Bonn · Den Platz der Vereinten Nationen in Bonn tauften die Demonstranten in Platz der Vereinten Telekom Gesellschaften um: Mit einer Kundgebung gaben Telekom-Beschäftigte am Dienstag den Gewerkschaftsforderungen bei den Tarifverhandlungen Nachdruck.

 Mit Trillerpfeifen verliehen die Telekom-Beschäftgiten ihrem Unmut Ausdruck.

Mit Trillerpfeifen verliehen die Telekom-Beschäftgiten ihrem Unmut Ausdruck.

Foto: Benjamin Westhoff

An einem bundesweiten Warnstreikaufruf der Gewerkschaft Verdi haben sich am Dienstag nach Firmenangaben mehr als 10.000 Beschäftigte der Deutschen Telekom beteiligt. Die Gewerkschaft fordert für bundesweit rund 70.000 Telekom-Beschäftigte zwölf Prozent mehr Geld, mindestens aber 400 Euro mehr pro Monat. In Bonn kamen vor dem World Conference Center rund 300 Beschäftigte zu einer Kundgebung zusammen. „Wir brauchen mehr als ein Dankeschön“, sagte Jan Öhlmann, Vorsitzender der Verdi-Betriebsgruppe Zentrale Betriebe Telekom Bonn unter dem Beifall der Demonstranten. Für die Aktionäre sei die Dividende um zehn Prozent erhöht worden. Doch der Gewinn des Unternehmens müsse gerecht verteilt werden.

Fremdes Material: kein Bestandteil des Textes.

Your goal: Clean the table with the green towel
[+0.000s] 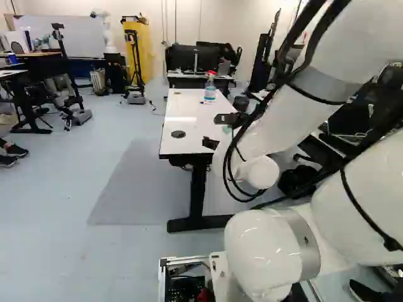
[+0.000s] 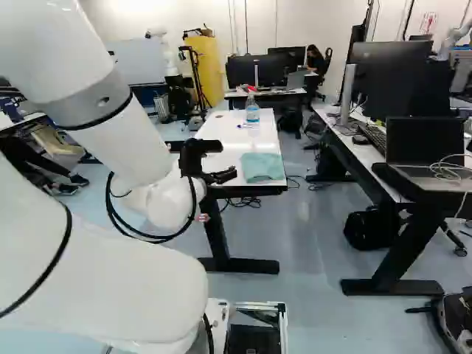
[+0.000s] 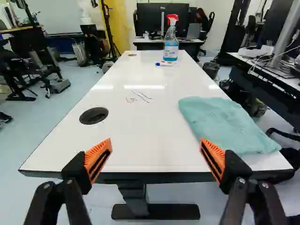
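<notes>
- Just ahead of the black pincer (image 2: 227,160), looking down the length of a long white table (image 3: 145,147) from its near end.
- Now over to the grip: spread wide, with a broad gap between the orange pads (image 3: 97,157).
- And on to the green towel (image 3: 225,123)! Lying loosely flattened ahead and to the right of the pincer, on the tabletop by the near right corner, apart from both fingers.
- Straight ahead, past the gap, coming to thin red and dark marks (image 3: 139,97) on the white surface.
- Ahead and to the left, passing a round black grommet (image 3: 93,115), set into the top.
- Farther out ahead, standing upright near the far end: a clear spray bottle (image 3: 171,44) with blue liquid and a red and white head.
- Just beside its base, lying flat, probably a marker (image 3: 164,63), rather small at this range.
- Beyond the table, ahead of the pincer, finishing at a dark monitor (image 3: 154,19) on another desk (image 3: 145,41).
</notes>
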`<state>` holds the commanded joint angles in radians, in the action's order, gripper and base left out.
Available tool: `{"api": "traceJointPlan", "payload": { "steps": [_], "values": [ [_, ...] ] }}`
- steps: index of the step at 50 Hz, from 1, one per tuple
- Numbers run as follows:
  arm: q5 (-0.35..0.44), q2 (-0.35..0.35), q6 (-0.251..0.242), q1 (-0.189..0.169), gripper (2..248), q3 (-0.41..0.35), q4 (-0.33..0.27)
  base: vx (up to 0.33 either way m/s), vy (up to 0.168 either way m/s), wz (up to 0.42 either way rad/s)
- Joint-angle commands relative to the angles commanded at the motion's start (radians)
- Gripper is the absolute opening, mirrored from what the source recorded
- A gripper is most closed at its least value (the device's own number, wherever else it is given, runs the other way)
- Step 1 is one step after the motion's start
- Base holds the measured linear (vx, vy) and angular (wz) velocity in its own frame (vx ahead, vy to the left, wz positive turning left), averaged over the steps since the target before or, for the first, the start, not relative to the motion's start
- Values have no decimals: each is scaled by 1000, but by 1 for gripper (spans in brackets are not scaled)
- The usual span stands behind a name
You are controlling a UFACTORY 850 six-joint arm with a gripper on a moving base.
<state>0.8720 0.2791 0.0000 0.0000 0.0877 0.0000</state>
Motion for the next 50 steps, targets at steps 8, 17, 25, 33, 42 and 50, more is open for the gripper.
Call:
{"api": "traceJointPlan", "payload": {
  "steps": [8, 17, 25, 33, 42, 50],
  "values": [
    [0, -9, 0, -31, 247, 38, 0, 0, 0, 0],
    [0, -20, 0, -55, 247, 71, 0, 0, 0, 0],
    [0, -30, 0, -74, 247, 99, 0, 0, 0, 0],
    [0, -42, 0, -94, 247, 130, 0, 0, 0, 0],
    [-13, -59, 0, -116, 247, 168, 0, 0, 0, 0],
    [-48, -79, 0, -136, 247, 204, 0, 0, 0, 0]
  ]
}}
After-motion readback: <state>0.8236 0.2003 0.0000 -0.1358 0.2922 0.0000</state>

Conny Parisi-Bohmholt, stellvertretende Vorsitzende des Gesamtbetriebsrats der Deutschen Telekom Technik GmbH, berichtete von der zweiten Tarifverhandlungsrunde. „Vier Stunden haben wir uns anhören müssen, wie schlecht es dem Konzern geht.“ Die Telekom hatte 2023 einen Gewinn von 7,94 Milliarden Euro erzielt. Wichtiger, als in den Glasfaserausbau zu investieren, sei es, in die Belegschaft zu investieren. Der Arbeitgeber strebe eine Laufzeit des Tarifvertrags von 28 Monaten an. Das sei viel zu lang. Verdi fordere eine Laufzeit von zwölf Monaten. Abgespielt wurde erstmals ein von Telekom-Beschäftigten mit Hilfe von Künstlicher Intelligenz programmierter Song: „Höttges, rück die Kohle raus“.

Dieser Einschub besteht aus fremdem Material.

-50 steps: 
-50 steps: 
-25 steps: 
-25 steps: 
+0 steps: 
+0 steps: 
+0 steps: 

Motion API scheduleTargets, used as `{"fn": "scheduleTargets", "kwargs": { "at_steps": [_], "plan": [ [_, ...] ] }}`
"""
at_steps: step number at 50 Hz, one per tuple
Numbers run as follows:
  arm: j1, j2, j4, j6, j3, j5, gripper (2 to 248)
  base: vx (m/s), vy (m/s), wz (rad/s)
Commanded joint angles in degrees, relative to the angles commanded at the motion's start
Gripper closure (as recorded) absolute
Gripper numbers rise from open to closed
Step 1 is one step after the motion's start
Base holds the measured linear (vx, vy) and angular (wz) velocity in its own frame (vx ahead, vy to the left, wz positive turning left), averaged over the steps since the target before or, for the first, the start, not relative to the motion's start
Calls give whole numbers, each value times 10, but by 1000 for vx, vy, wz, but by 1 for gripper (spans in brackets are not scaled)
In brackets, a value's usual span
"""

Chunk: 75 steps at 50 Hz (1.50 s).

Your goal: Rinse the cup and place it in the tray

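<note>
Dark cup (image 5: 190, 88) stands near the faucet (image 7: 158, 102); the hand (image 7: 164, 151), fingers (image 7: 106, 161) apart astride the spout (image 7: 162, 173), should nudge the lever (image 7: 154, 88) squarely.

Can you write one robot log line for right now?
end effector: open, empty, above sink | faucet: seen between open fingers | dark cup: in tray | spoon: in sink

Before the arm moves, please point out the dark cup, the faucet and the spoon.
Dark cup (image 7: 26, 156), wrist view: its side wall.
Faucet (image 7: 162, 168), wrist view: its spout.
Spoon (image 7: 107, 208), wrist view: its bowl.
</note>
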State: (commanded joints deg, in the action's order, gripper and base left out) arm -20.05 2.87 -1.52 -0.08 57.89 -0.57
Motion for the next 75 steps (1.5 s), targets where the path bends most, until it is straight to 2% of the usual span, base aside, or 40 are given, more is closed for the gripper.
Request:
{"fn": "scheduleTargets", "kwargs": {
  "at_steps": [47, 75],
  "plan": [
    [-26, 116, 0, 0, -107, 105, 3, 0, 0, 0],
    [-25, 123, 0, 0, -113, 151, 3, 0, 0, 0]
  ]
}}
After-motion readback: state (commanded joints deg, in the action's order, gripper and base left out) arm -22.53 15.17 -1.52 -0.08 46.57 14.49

Die Telekom teilte am Dienstag mit, sie versuche, die Auswirkungen des Warnstreiks für Kunden so gering wie möglich zu halten. Ausgefallene Kundentermine sollen noch im Laufe dieser Woche nachgeholt werden. Die Tarifverhandlungen werden am 29. und 30. April in Köln fortgesetzt.